Его уводят из зала. Зрители встают со своих мест, переговариваются.
— Он только что сказал вам «котенок»? — обращается к ней сидящий рядом журналист. — Вы его знаете? — Голос его полнится изумлением. Он готовится записать в раскрытый блокнот ее ответ.
— Я не знакома с Клэйтоном Шарпом, — вздрогнув, произносит она.
— Но он только что сказал вам «котенок». Я сам слышал. Она уже готова повторить, что не знакома с осужденным, но в их разговор вмешивается джентльмен, сидящий по другую руку от нее.
— Леди вам любезно сказала, что не знает Клэйтона Шарпа.
Журналист качает головой и встает, убирая в карман блокнот и карандаш.
Кэт поворачивается к мужчине, который пришел ей на помощь.
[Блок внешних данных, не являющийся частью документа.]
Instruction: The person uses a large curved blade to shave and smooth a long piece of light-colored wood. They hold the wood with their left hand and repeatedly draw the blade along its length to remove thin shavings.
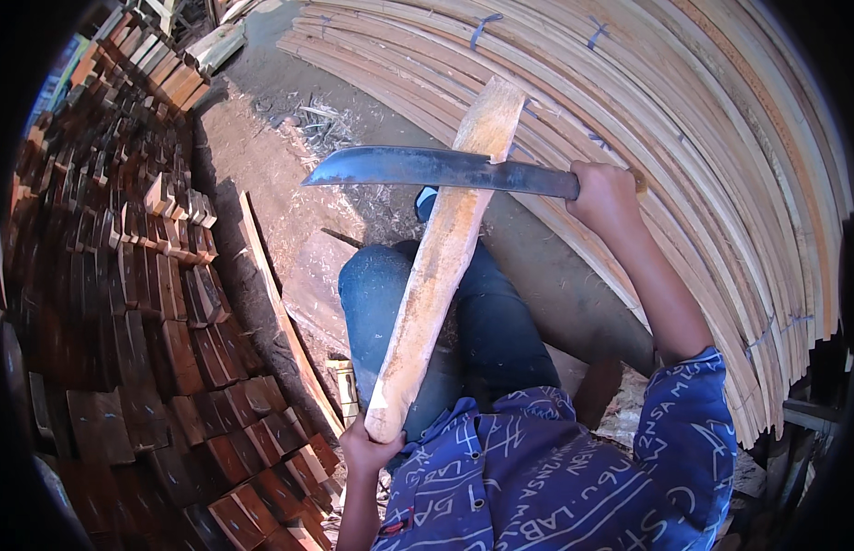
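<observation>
From afar I see blue shirt (548,470) nearest, white lettering (535,533) across it, lower part cut off. Left hand (369,450) has fingers clamped on near end of wooden board (440,262), which lies above jeans (505,321). Board's long axis runs lower left to upper right, far end pointing away. Right hand (604,195) has fingers clamped around handle (640,181), mostly hidden; machete (399,168) points left across board, contact I cannot tell. Beyond, wood strips (721,110), partly cut off by dark rim.

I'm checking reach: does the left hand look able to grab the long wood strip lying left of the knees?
Probably not: the left hand holds the board by its lower end, though most of the wood strip looks uncovered.
</observation>
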Tool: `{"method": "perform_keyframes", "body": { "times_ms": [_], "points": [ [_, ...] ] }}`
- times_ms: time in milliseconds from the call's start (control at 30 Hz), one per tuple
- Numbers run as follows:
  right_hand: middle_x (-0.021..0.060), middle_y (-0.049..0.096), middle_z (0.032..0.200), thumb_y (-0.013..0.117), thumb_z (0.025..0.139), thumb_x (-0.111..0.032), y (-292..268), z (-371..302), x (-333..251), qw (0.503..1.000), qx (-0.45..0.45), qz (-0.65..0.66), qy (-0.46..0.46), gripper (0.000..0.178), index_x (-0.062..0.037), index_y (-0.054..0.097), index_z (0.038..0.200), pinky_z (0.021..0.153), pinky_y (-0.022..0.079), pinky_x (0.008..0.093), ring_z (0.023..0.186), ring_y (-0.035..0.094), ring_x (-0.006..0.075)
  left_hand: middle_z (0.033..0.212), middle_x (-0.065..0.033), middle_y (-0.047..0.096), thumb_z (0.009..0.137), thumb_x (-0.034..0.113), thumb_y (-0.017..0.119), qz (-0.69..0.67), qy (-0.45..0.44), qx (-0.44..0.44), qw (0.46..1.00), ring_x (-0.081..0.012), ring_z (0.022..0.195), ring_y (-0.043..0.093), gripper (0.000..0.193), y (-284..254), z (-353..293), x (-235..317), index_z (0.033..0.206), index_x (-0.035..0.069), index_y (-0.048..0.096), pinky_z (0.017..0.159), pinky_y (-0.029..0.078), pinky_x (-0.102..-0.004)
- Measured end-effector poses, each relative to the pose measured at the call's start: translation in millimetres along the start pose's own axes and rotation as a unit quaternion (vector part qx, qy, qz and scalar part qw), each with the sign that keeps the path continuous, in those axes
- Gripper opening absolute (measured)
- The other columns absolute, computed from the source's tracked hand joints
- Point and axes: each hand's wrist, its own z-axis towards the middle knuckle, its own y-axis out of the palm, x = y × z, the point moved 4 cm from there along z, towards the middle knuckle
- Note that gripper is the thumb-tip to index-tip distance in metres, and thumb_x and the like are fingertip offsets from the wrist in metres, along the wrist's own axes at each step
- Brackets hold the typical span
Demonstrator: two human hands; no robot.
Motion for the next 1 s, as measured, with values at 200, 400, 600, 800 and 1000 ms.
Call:
{"method": "perform_keyframes", "body": {
  "times_ms": [200,400,600,800,1000],
  "points": [
    [0.0189,0.067,0.070,0.065,0.071,-0.014,-4,-30,-58,0.991,-0.066,0.028,-0.117,0.013,-0.0023,0.066,0.077,0.065,0.054,0.0454,0.070,0.069,0.0344,0.075,-0.0175,0.070,0.051,0.032,0.087,-0.035,-0.003,-0.010,0.999,-0.0310,0.071,0.073,0.056,4,-4,-15,0.092,0.000,0.066,0.064,0.058,-0.0389],
    [0.0193,0.065,0.069,0.064,0.071,-0.013,-8,-2,12,1.000,0.004,-0.018,0.016,0.010,-0.0028,0.064,0.073,0.065,0.053,0.0457,0.069,0.067,0.0357,0.074,-0.0191,0.069,0.051,0.035,0.088,0.030,0.011,-0.003,0.999,-0.0315,0.069,0.072,0.060,4,3,-7,0.094,-0.001,0.065,0.062,0.057,-0.0398],
    [0.0190,0.065,0.069,0.065,0.072,-0.013,8,-33,-34,0.995,-0.050,0.032,-0.077,0.010,-0.0030,0.064,0.075,0.065,0.052,0.0458,0.070,0.066,0.0356,0.072,-0.0182,0.068,0.052,0.035,0.088,-0.014,0.021,-0.005,1.000,-0.0315,0.069,0.072,0.055,2,5,-2,0.087,0.001,0.063,0.063,0.057,-0.0396],
    [0.0179,0.066,0.069,0.067,0.071,-0.014,-4,8,11,1.000,-0.005,0.000,-0.006,0.012,-0.0025,0.063,0.074,0.065,0.052,0.0457,0.069,0.067,0.0356,0.071,-0.0177,0.068,0.051,0.035,0.088,0.016,0.008,-0.001,1.000,-0.0318,0.069,0.072,0.055,2,-1,-11,0.087,0.000,0.063,0.062,0.057,-0.0401],
    [0.0168,0.066,0.070,0.068,0.070,-0.015,-4,-10,-15,0.999,-0.026,0.018,-0.026,0.014,-0.0030,0.063,0.073,0.064,0.052,0.0455,0.069,0.067,0.0359,0.071,-0.0176,0.068,0.052,0.035,0.087,-0.002,0.014,-0.004,1.000,-0.0325,0.069,0.072,0.056,5,6,-5,0.089,0.000,0.064,0.061,0.057,-0.0400]
  ]
}}
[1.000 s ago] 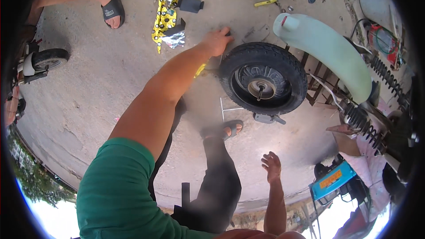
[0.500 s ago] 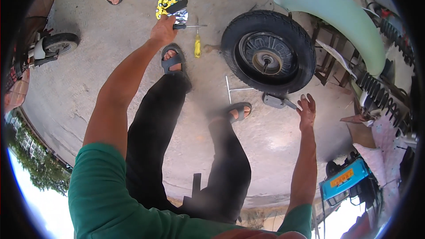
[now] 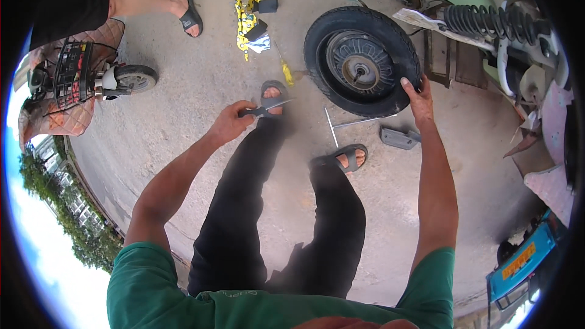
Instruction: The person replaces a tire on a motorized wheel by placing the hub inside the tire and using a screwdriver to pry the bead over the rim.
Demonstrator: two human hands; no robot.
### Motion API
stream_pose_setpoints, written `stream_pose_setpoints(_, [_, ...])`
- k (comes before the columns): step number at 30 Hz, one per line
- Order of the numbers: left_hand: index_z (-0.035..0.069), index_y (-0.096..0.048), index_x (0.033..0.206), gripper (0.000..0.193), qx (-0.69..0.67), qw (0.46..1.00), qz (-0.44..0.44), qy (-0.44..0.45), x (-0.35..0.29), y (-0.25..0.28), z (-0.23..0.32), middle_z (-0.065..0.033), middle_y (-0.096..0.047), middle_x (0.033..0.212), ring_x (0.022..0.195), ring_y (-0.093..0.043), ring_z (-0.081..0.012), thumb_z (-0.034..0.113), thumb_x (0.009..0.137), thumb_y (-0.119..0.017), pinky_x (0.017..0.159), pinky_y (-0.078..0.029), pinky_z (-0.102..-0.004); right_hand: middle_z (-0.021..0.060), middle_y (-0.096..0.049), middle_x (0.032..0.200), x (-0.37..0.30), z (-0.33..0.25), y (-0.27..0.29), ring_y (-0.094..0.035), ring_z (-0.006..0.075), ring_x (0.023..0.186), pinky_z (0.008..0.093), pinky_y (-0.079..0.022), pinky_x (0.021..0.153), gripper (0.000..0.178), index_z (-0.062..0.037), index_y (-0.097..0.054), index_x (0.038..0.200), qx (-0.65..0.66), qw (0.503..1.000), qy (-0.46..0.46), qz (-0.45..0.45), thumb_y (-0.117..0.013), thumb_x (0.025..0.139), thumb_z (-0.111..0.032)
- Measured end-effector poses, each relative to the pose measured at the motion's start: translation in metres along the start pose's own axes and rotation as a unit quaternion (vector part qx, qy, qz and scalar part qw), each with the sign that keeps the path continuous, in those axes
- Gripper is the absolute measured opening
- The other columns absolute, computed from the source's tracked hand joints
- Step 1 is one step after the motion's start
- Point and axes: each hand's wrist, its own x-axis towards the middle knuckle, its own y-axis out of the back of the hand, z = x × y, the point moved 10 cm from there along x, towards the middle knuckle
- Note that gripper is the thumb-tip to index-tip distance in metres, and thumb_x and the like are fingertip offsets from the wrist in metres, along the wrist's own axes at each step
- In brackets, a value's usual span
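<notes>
My left hand (image 3: pixel 230 123) grips a pair of pliers (image 3: pixel 265 108) by their dark handles, the jaws pointing right above my left sandalled foot. My right hand (image 3: pixel 419 99) rests on the tread of a black scooter wheel (image 3: pixel 362 60) that lies flat on the concrete, its grey hub facing up. Fingers curl over the tyre's right edge. A thin T-shaped wrench (image 3: pixel 342 126) and a grey metal bracket (image 3: pixel 399 137) lie on the ground just below the wheel.
A yellow-handled screwdriver (image 3: pixel 284 70) lies left of the wheel, near foil and yellow packaging with dark parts (image 3: pixel 255 7). A pale green scooter body with a coil spring (image 3: pixel 487 19) stands at upper right. Another person's sandalled feet (image 3: pixel 186 14) and a small cycle with a basket (image 3: pixel 91 78) are upper left.
My left hand drew back from the packaging holding the pliers. My right hand reached up from open air and landed on the tyre. The view tilted down.
</notes>
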Motion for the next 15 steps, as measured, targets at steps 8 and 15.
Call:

На вид он чуть старше Сэма — ему едва за пятьдесят, определяет она. В каштановых волосах серебрится седина, одет просто, но из-под пиджака выглядывает значок служителя закона, приколотый к карману жилета.
— Спасибо, — благодарит она.
— Я тоже никогда прежде не встречал Клэйтона Шарпа, но давно мечтал увидеть его на скамье подсудимых.
Кэт не отвечает.
— Я — сотрудник Маршальской службы США. — Мужчина приподнимает борт пиджака, показывая ей свой значок. — Много лет назад я знал этого человека под другим именем. Это было в Сан-Франциско, спустя несколько месяцев после того страшного землетрясения. — Он пытливо смотрит на нее добрым взглядом, и зал внезапно ужимается, стены сдвигаются.